Rafe nodded. “Have Mendoza run some background on the two of’em. And check for juvie records. This whole letter writing thing sounds like a high school prank to me.”
“It wasn’t a prank,” I said, and he nodded.
“I know, darlin’. Somebody coming into my house with a loaded gun had better not try to tell me he was just trying to be funny. But it’s the kind of thing high school kids do to get attention.”
It was. At least up until the point when people started dying and bullets started flying.
Rafe turned to Grimaldi. “Did you send somebody after Stacy?”
“Not yet. It isn’t my case, for one thing, and for another, I don’t have anyone to send. I don’t know why someone didn’t get here before the two of us. There should be cars in the area. Spicer and Truman are working tonight.”
And Spicer and Truman always jump when Grimaldi calls.
“I’ll go get Stacy,” Rafe said, and Grimaldi shook her head.
“No, you won’t. It isn’t your case, either, and if I send you after him, I’d be afraid he wouldn’t make it to interrogation.”
“I wasn’t gonna kill him. Just rough him up a little.”
“No. The last thing we need is for him to cry police brutality and then get all the gay rights organizations involved.”
“I ain’t stupid,” Rafe told her. “I wasn’t gonna hit him for no reason. I woulda made sure he resisted arrest first.”
“And how were you going to make sure of that?” She rolled her eyes. “Don’t answer that. No. You may not go and pick up Mr. Kelleher. What you may do, is stay here with your wife until we’ve got him into a box in downtown. And then you may come and observe the interview.”
“That won’t be as much fun.”
“No,” Grimaldi agreed. “But we’ve already killed one suspect tonight. I don’t want us to kill another. At least one of them should survive to answer questions, don’t you think? And go to prison.”
“I told you I wasn’t gonna kill him,” Rafe said. “Maybe put him in the hospital for a few days. He can go to prison later.”
“No. I’m not going to tell you again. And if you don’t start listening, I’ll recant my invitation.”
“Fine.” But he sounded like a petulant five-year-old who’s been told he can’t stay up to watch another episode of Scooby-Doo. “Just go get him. Before he goes in the wind and you lose him.”
“He won’t,” Grimaldi said. “He thinks he’s got us all snowed. Besides, he’s got an alibi for Virgil Wright’s murder. There’s no way we can pin it on him.”
“You can’t?”
This was from me, of course. I’m sure Rafe knew better than to ask.
Grimaldi shook her head. “He didn’t kill Mr. Wright. He was pouring drinks in front of multiple witnesses when the murder took place. And as far as we can tell, he didn’t pay Ms. Dixon to do it, either. That makes it not a murder for hire.”
“Conspiracy to commit?” Rafe ventured.
“Sure. But how do you prove it? She’s dead.”
“I’m sorry,” I said.
Rafe’s arm tightened around my shoulder, but it was Grimaldi who spoke. “Don’t be. You did what you had to do. And we’ll get him for something. Somehow.”

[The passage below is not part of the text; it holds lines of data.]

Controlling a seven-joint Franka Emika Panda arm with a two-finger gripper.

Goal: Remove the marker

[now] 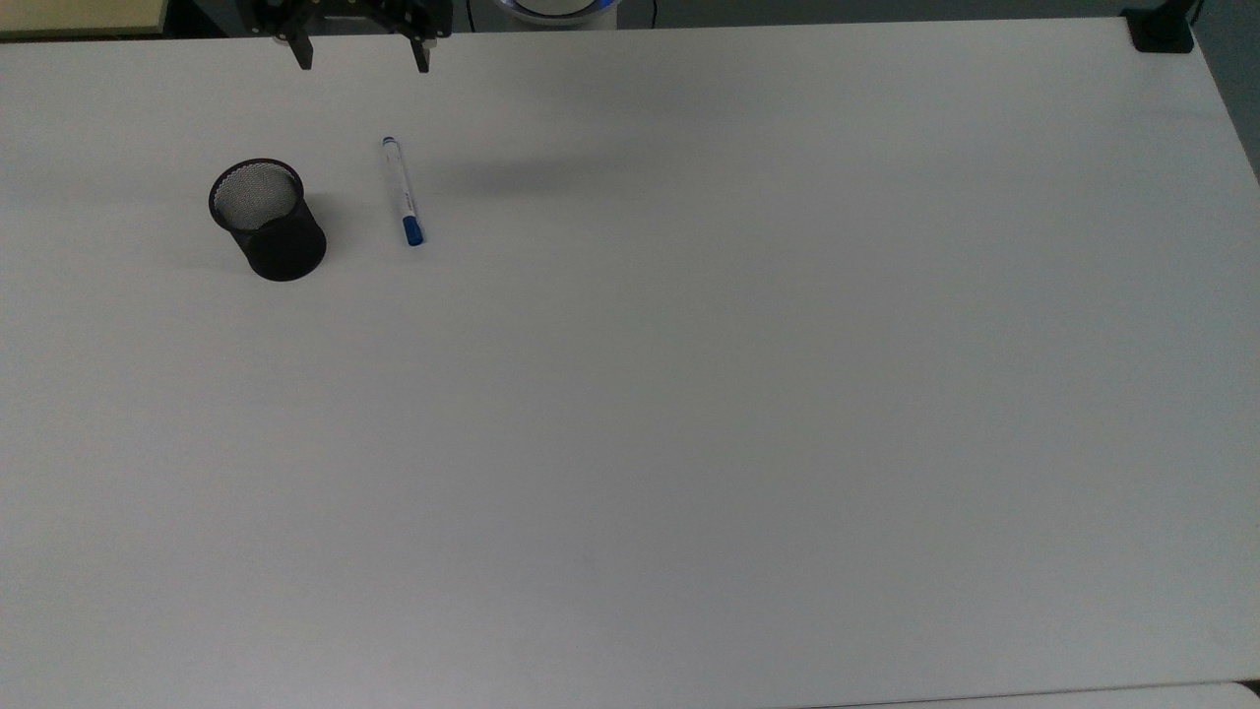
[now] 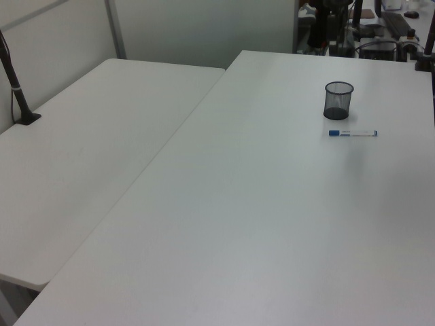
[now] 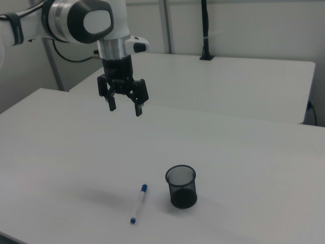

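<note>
The marker [image 1: 403, 190], a slim white barrel with a blue cap, lies flat on the white table [image 1: 689, 394], a short way to the right of the black mesh cup [image 1: 267, 219] in the top view. In the right view the marker [image 3: 138, 204] lies just left of the cup [image 3: 181, 186]. In the left view the marker [image 2: 353, 133] rests just in front of the cup [image 2: 338, 100]. My gripper [image 3: 124, 109] hangs open and empty, high above the table and well clear of both. The gripper [image 1: 363, 61] also pokes in at the top view's upper edge, its two fingers spread.
A second white table [image 2: 102, 136] adjoins on the left view's left, with a black clamped post [image 2: 17, 88] at its edge. Another black clamp [image 1: 1162, 30] sits at the top view's upper right corner. The robot arm [image 3: 76, 20] reaches in from the right view's upper left.
</note>
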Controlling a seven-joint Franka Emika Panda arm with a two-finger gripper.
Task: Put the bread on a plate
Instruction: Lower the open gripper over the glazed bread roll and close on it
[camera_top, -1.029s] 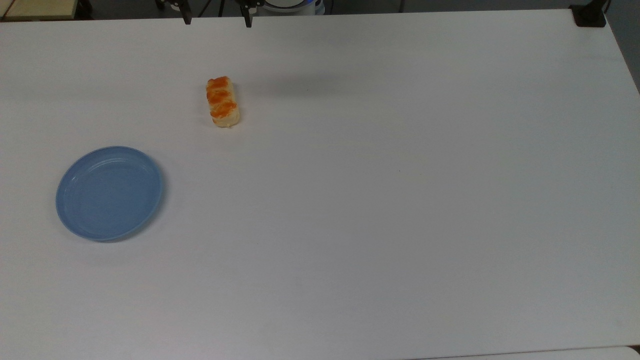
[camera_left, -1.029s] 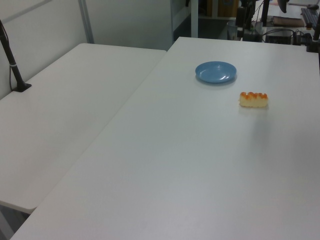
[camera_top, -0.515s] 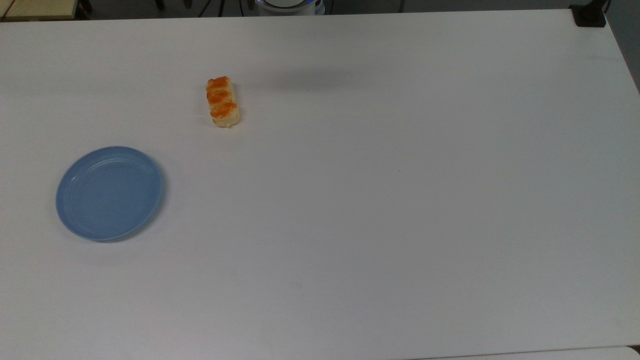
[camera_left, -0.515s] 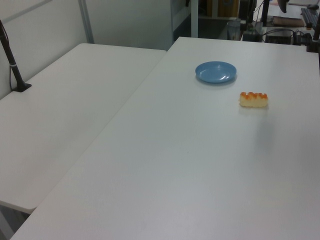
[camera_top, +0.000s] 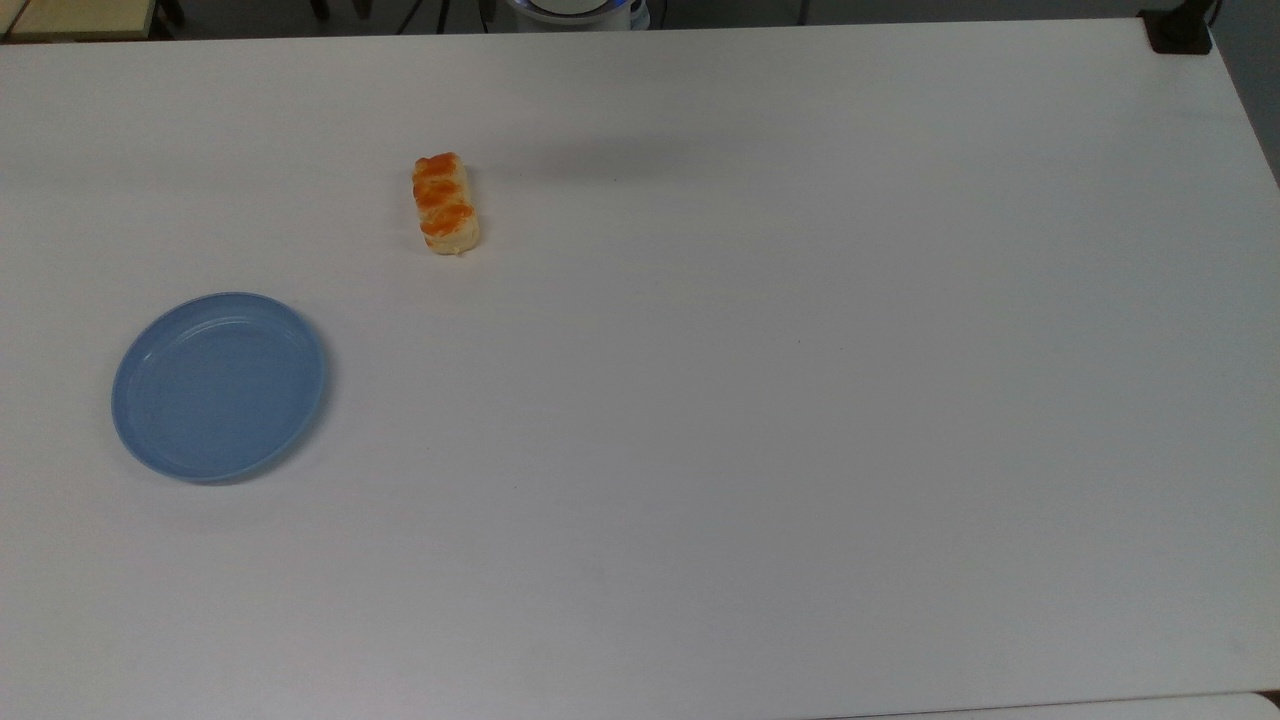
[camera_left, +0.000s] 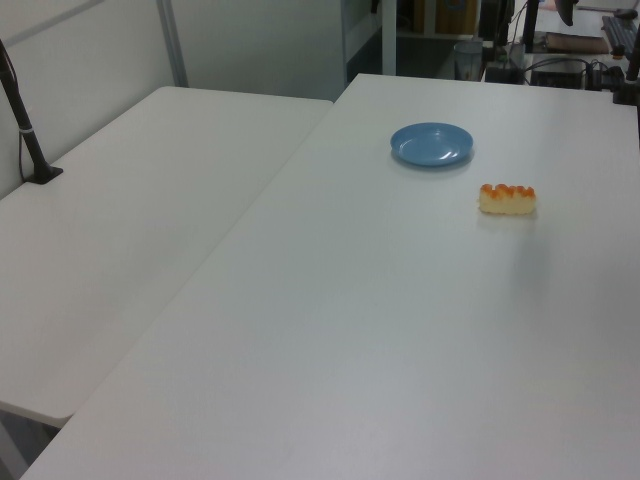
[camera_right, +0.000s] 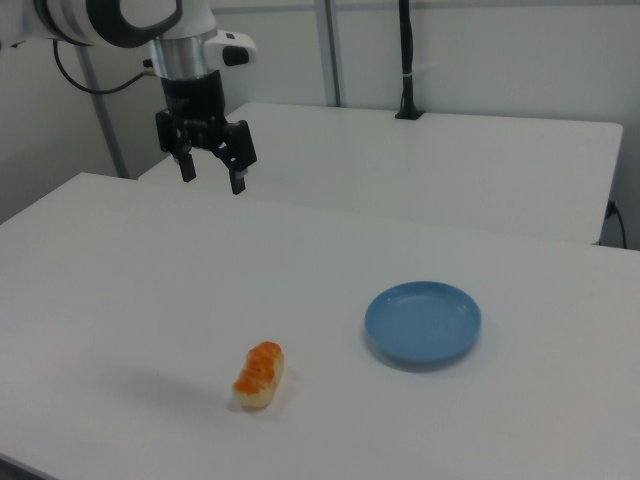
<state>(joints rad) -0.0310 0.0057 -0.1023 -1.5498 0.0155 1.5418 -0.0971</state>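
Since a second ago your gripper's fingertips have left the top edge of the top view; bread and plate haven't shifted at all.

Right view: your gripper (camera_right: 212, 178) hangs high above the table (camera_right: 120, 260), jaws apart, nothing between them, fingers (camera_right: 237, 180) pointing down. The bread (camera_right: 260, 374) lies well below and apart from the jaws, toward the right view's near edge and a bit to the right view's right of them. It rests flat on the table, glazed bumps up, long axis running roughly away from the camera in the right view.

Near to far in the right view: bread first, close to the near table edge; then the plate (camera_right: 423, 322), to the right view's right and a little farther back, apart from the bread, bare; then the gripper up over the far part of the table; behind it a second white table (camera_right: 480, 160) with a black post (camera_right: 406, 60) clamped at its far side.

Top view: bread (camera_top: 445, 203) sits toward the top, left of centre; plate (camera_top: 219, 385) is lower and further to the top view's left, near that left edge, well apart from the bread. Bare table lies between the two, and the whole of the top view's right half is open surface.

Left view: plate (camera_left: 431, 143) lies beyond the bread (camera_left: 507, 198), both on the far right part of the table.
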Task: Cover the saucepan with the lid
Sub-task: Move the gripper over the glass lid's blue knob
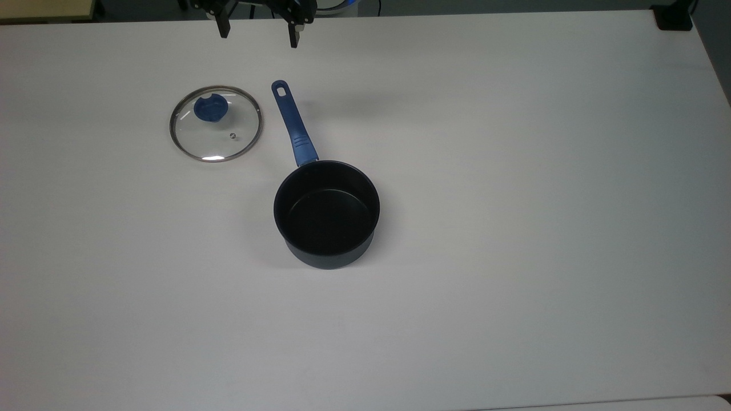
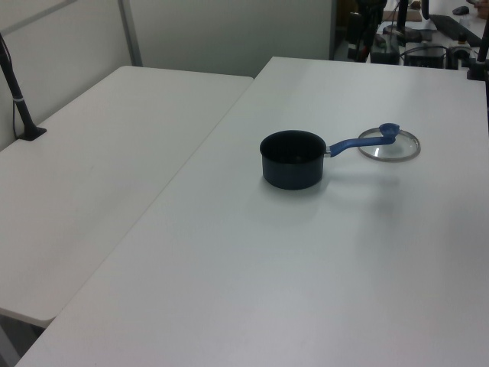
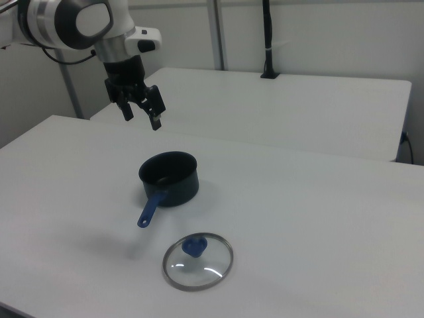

There was a moment while no one said anything. Then Rafe told her, “Let me know when you get him in the box. I’ll come down and watch. And if you can’t get what you need from him, I’ll get it for you. I ain’t leaving the bastard free to come back here one more time.”
“I don’t think he will,” Grimaldi said, “but we’ll get him and make sure of it.”
She turned toward the door and the yard beyond as the van from the medical examiner’s office—right down the road from the TBI—pulled into the driveway.